**Exercise directions**. Copy the entire listing exactly.

**Given information**.
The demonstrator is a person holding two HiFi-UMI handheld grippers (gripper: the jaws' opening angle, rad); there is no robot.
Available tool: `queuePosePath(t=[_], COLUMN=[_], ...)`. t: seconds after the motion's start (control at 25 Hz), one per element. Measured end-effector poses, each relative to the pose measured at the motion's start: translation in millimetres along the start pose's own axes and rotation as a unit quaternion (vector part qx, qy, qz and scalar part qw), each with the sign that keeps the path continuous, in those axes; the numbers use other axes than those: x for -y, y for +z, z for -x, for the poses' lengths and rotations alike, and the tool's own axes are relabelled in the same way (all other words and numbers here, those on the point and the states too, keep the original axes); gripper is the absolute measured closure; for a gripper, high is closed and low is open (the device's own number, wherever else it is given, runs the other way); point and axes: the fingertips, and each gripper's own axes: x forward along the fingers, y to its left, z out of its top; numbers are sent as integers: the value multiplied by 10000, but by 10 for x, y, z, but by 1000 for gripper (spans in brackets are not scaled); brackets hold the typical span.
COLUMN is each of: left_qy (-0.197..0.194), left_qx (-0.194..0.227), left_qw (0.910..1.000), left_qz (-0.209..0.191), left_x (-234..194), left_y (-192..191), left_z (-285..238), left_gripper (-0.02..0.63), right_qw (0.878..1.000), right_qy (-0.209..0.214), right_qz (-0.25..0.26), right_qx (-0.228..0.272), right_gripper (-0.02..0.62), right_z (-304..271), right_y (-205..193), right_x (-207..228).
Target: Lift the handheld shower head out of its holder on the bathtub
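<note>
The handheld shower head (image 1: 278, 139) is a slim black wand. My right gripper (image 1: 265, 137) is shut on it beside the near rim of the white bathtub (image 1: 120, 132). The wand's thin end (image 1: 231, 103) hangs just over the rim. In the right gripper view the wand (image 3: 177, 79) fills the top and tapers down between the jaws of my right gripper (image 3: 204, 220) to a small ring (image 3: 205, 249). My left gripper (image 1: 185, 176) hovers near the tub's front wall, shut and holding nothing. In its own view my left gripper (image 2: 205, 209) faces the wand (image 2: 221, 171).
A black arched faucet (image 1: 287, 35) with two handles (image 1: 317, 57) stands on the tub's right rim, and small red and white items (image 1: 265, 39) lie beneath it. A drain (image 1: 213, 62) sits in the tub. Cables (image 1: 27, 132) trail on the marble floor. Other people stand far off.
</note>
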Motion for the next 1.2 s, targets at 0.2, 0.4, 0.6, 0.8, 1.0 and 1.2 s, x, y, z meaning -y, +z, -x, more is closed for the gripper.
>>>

**Answer to this task**.
The demonstrator is a person holding two HiFi-UMI handheld grippers (gripper: the jaws' opening angle, rad); there is no robot.
Available tool: `queuePosePath(t=[_], COLUMN=[_], ...)`. t: seconds after the motion's start (control at 25 Hz), one per element. Measured end-effector poses, each relative to the pose measured at the motion's start: translation in millimetres along the start pose's own axes and rotation as a unit quaternion (vector part qx, qy, qz and scalar part qw), each with the sign that keeps the path continuous, in those axes; the numbers use other axes than those: x for -y, y for +z, z for -x, for the poses' lengths and rotations alike, and the tool's own axes are relabelled in the same way (all other words and numbers here, those on the point and the states too, keep the original axes); gripper is the absolute measured closure; for a gripper, high is closed and low is open (the device's own number, wherever else it is given, runs the other way); point and axes: the fingertips, and each gripper's own axes: x forward along the fingers, y to its left, z out of its top; numbers are sent as integers: the value multiplied by 10000, but by 10 for x, y, z, but by 1000 for gripper (spans in brackets are not scaled); brackets hold the typical span.
COLUMN is each of: left_qy (-0.197..0.194), left_qx (-0.194..0.227), left_qw (0.910..1.000), left_qz (-0.209..0.191), left_x (-234..194), left_y (-192..191), left_z (-285..238), left_gripper (-0.02..0.63), right_qw (0.878..1.000), right_qy (-0.209..0.214), right_qz (-0.25..0.26), right_qx (-0.228..0.272), right_gripper (-0.02..0.62), right_z (-304..271), right_y (-205..193), right_x (-207..228).
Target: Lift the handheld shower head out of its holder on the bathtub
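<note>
The handheld shower head (image 1: 278, 139) is a slim black wand. My right gripper (image 1: 265, 137) is shut on it beside the near rim of the white bathtub (image 1: 120, 132). The wand's thin end (image 1: 231, 103) hangs just over the rim. In the right gripper view the wand (image 3: 177, 79) fills the top and tapers down between the jaws of my right gripper (image 3: 204, 220) to a small ring (image 3: 205, 249). My left gripper (image 1: 185, 176) hovers near the tub's front wall, shut and holding nothing. In its own view my left gripper (image 2: 205, 209) faces the wand (image 2: 221, 171).
A black arched faucet (image 1: 287, 35) with two handles (image 1: 317, 57) stands on the tub's right rim, and small red and white items (image 1: 265, 39) lie beneath it. A drain (image 1: 213, 62) sits in the tub. Cables (image 1: 27, 132) trail on the marble floor. Other people stand far off.
</note>
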Motion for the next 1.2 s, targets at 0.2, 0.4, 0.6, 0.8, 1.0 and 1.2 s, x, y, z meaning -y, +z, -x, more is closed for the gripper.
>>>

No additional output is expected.